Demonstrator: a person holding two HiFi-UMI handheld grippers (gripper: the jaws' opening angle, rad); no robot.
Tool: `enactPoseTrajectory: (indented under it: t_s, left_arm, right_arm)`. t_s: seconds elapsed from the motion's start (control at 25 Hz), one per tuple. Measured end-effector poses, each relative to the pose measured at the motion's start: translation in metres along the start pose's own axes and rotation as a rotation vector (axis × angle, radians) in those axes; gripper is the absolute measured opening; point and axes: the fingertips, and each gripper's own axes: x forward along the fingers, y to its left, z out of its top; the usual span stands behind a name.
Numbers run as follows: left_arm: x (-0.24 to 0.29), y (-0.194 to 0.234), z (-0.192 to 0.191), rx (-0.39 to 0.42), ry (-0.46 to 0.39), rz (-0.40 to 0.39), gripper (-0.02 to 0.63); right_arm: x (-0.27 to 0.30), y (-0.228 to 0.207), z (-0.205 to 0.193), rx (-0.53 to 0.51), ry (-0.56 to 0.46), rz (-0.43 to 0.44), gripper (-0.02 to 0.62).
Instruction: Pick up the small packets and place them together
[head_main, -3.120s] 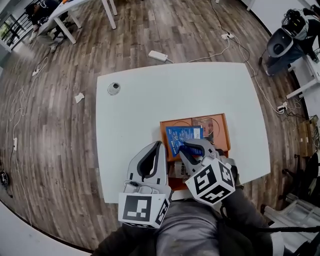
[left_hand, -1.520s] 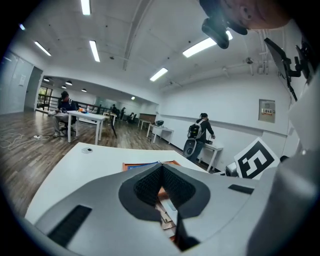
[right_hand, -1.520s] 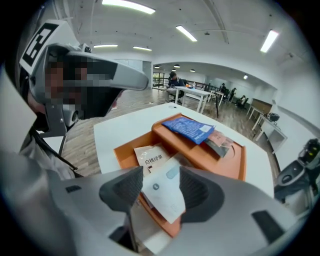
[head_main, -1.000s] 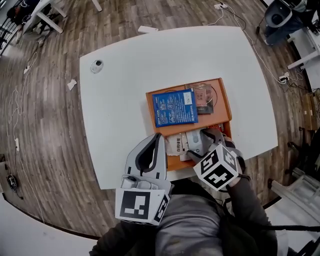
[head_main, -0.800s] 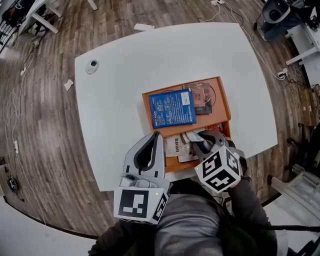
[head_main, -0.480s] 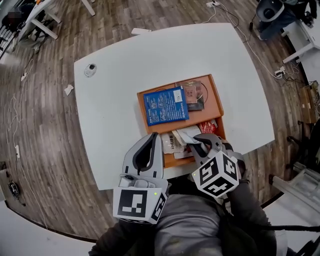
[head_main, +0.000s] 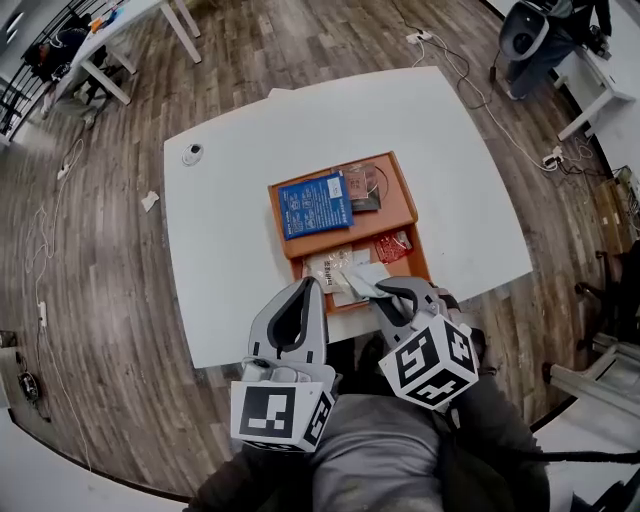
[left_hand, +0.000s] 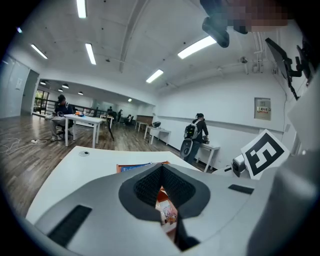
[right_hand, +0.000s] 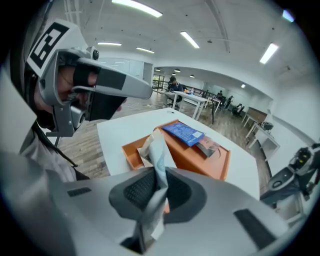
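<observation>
White counter (head_main: 230, 250), near edge: right claw (right_hand: 156, 175) just closed on small pale crinkly packet (right_hand: 157, 150) by orange rectangular tray (head_main: 405, 212). Prob. light, limp, slippery; pinch mid-body. Left claw (head_main: 312, 288) together, empty.

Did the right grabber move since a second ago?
Yes. The right gripper has pulled back from inside the orange tray toward its near rim, jaws just closed on a pale packet.
</observation>
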Motion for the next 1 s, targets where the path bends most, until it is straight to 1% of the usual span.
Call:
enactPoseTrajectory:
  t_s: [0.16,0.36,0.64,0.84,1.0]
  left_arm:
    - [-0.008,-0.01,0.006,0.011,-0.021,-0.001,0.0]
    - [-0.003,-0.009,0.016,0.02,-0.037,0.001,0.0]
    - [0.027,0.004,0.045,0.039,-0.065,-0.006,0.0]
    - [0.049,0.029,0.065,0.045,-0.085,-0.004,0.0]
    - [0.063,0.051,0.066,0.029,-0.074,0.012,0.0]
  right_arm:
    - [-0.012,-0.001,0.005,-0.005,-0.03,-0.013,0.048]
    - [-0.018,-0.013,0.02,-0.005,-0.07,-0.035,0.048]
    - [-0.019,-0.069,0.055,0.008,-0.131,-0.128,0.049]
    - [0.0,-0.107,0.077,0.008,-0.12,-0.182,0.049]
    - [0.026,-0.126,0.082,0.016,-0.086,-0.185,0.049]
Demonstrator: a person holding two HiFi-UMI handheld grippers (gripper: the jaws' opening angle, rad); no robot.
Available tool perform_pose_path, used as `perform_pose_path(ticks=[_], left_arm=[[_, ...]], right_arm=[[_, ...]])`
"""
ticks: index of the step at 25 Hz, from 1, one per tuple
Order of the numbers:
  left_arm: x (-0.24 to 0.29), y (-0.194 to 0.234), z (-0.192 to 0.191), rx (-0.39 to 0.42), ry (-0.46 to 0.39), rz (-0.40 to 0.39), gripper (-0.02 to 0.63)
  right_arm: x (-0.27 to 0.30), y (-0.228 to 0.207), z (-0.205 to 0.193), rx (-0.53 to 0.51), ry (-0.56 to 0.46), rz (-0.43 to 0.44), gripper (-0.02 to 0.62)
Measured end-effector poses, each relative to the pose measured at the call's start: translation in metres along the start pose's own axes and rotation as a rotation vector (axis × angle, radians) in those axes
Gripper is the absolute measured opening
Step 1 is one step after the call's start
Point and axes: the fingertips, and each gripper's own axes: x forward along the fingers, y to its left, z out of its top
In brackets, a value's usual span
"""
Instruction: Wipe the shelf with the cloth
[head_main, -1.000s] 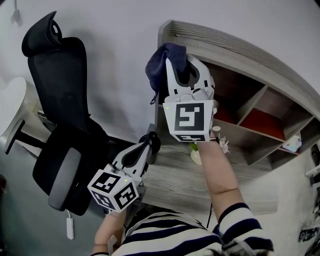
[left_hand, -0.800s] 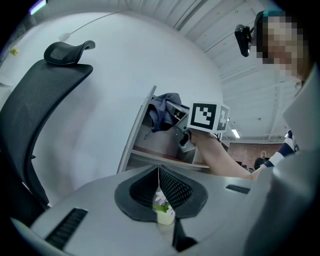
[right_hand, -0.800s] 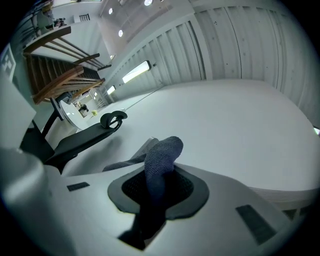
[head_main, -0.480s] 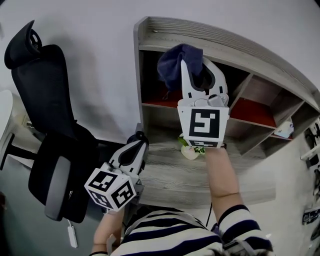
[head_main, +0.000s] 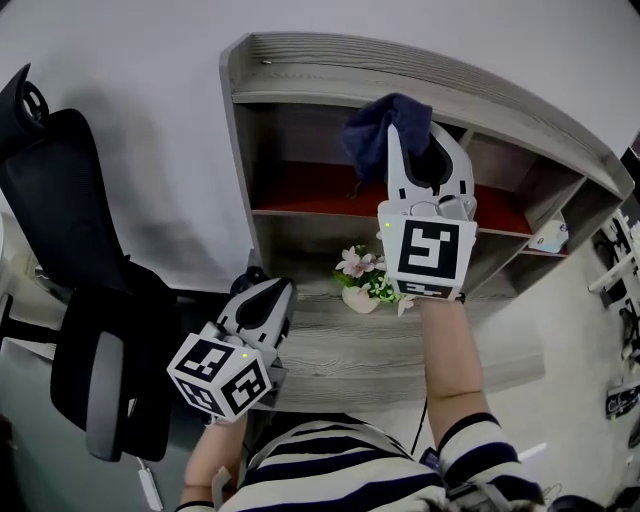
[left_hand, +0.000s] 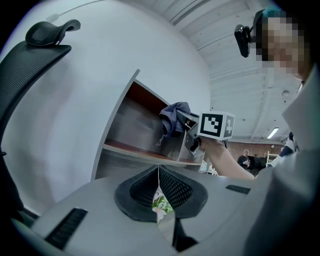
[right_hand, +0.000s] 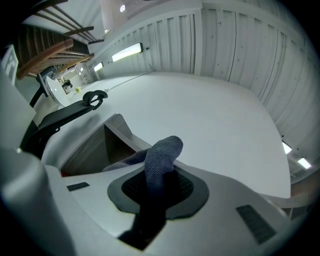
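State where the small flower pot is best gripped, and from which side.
Grip the flower pot around its round white body, coming level from the front. The flowers spread over its top, so a grasp from above would likely crush them.

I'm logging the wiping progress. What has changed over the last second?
The right gripper, shut on the cloth, travelled rightward along the shelf, from its top left corner to in front of the upper compartment. The small flower pot it had hidden now shows. The left gripper stayed low by the desk, shut and empty. Nothing was picked up or released.
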Motion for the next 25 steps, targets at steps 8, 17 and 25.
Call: perform_pose_path(ticks=[8, 17, 25], left_arm=[[0.013, -0.010, -0.004, 0.001, 0.010, -0.045, 0.020], [0.022, -0.018, -0.008, 0.002, 0.020, -0.078, 0.020], [0.021, -0.020, -0.006, -0.005, 0.008, -0.087, 0.020]], right_arm=[[-0.012, -0.033, -0.017, -0.022, 0.059, -0.068, 0.079], [-0.021, -0.059, -0.031, -0.018, 0.103, -0.119, 0.080], [-0.029, -0.054, -0.021, 0.026, 0.070, -0.078, 0.080]])
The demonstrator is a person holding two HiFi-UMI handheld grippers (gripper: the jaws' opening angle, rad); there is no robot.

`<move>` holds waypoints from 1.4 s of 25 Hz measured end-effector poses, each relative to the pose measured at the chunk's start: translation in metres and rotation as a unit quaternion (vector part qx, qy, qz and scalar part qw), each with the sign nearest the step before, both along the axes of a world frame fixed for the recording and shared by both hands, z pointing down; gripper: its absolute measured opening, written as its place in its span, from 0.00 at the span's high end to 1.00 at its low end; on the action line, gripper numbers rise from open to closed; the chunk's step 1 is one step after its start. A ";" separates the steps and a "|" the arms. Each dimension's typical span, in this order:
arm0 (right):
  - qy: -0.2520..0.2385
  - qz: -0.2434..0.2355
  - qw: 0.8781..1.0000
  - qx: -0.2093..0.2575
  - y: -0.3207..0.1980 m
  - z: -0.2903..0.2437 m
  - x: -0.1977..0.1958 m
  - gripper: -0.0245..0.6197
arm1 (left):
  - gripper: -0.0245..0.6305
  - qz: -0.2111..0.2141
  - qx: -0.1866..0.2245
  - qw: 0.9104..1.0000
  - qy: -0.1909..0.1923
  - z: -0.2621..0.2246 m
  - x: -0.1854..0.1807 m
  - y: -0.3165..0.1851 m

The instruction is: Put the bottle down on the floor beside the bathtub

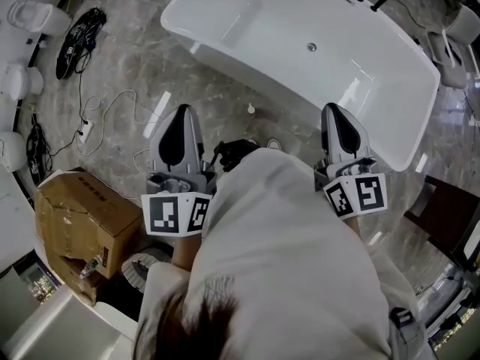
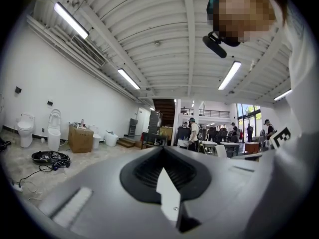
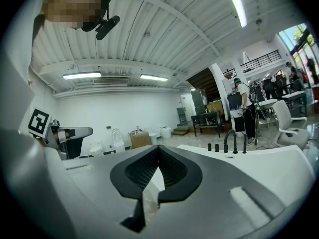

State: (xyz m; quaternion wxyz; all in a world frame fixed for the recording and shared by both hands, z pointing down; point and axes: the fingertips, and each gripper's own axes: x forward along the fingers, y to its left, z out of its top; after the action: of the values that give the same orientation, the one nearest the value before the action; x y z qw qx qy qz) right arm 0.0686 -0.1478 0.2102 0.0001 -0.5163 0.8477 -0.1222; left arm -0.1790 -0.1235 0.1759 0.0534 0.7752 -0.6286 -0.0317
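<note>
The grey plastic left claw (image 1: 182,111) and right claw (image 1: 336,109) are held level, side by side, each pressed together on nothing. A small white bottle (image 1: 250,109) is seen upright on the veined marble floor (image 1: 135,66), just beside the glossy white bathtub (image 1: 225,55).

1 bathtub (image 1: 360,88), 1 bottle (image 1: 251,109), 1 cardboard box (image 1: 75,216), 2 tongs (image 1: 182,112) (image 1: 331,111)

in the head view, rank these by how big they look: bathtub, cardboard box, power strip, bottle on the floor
1. bathtub, by far the largest
2. cardboard box, though it sits nearer the camera
3. power strip and bottle: both tiny, too alike to rank
</note>
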 end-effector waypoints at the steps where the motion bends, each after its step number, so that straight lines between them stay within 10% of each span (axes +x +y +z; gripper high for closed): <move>1: 0.000 0.001 1.000 0.000 -0.001 0.001 0.001 0.96 | 0.89 0.000 -0.001 1.000 0.000 0.001 0.001 0.000; 35: 0.022 -0.016 1.000 0.002 -0.003 0.000 0.002 0.96 | 0.89 0.015 -0.020 1.000 0.004 0.015 0.014 -0.008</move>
State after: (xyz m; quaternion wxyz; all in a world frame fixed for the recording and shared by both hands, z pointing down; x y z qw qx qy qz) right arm 0.0705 -0.1504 0.2106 -0.0192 -0.5053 0.8558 -0.1089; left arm -0.1649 -0.1312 0.1904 0.0720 0.7831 -0.6174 -0.0208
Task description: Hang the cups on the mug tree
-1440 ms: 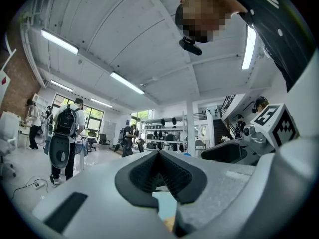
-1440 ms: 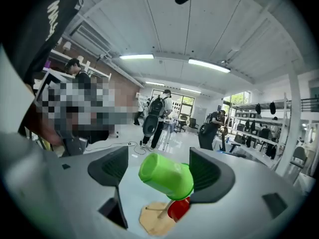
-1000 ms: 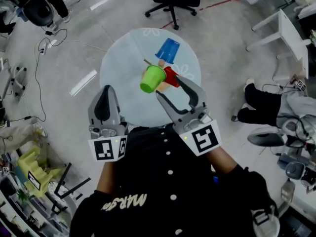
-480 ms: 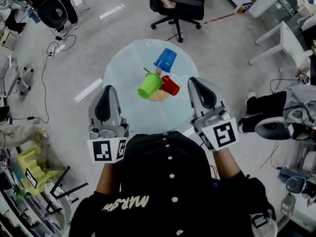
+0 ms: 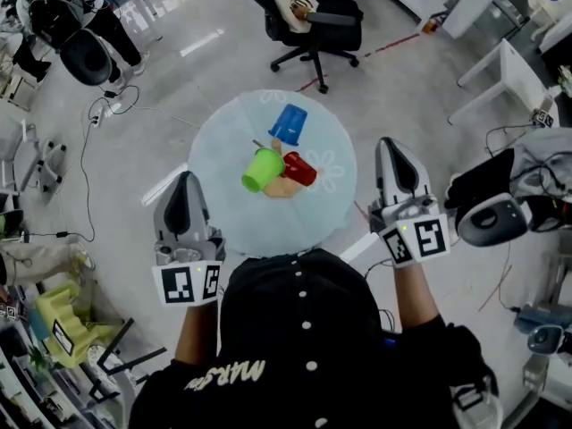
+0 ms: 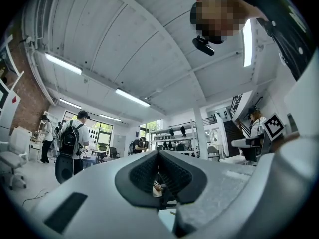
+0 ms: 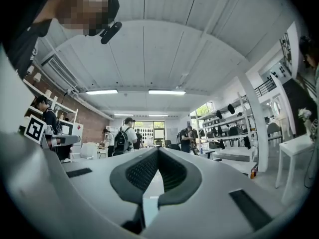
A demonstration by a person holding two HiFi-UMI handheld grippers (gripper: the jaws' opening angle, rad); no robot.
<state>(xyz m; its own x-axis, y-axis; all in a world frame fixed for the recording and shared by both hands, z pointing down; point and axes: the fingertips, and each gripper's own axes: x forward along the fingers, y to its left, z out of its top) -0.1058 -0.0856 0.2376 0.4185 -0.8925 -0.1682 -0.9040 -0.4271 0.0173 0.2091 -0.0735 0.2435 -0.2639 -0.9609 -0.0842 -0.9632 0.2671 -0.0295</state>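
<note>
while three cups hang on the mug tree [image 5: 282, 186] mid-table [image 5: 223, 206], both grippers are closed and empty.
blue cup [image 5: 289, 123] at far side, green cup [image 5: 262, 170] left, red cup [image 5: 298, 169] right. left gripper [image 5: 183, 179] off near-left rim, right gripper [image 5: 394, 143] past right rim; jaws together, nothing btwn.

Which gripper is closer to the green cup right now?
Left. The left gripper is at the table's left edge, near the green cup; the right gripper is off beyond the table's right edge.
</note>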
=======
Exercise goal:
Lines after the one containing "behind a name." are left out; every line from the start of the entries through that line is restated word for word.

Exercise answer:
Demonstrator: a person holding two HiFi-UMI handheld grippers (gripper: the jaws' opening angle, rad); no robot.
Tool: `enactPoseTrajectory: (indented under it: t_s, left_arm, right_arm)`. t_s: seconds elapsed from the motion's start (control at 25 Hz), one per tuple. Measured end-effector poses, each relative to the pose measured at the motion's start: translation in metres along the start pose's own axes and rotation as a rotation vector (axis × angle, radians) in those axes; gripper is the absolute measured opening; point and axes: the fingertips, and each gripper's own axes: x forward along the fingers, y to its left, z out of its top; the usual span stands behind a name.

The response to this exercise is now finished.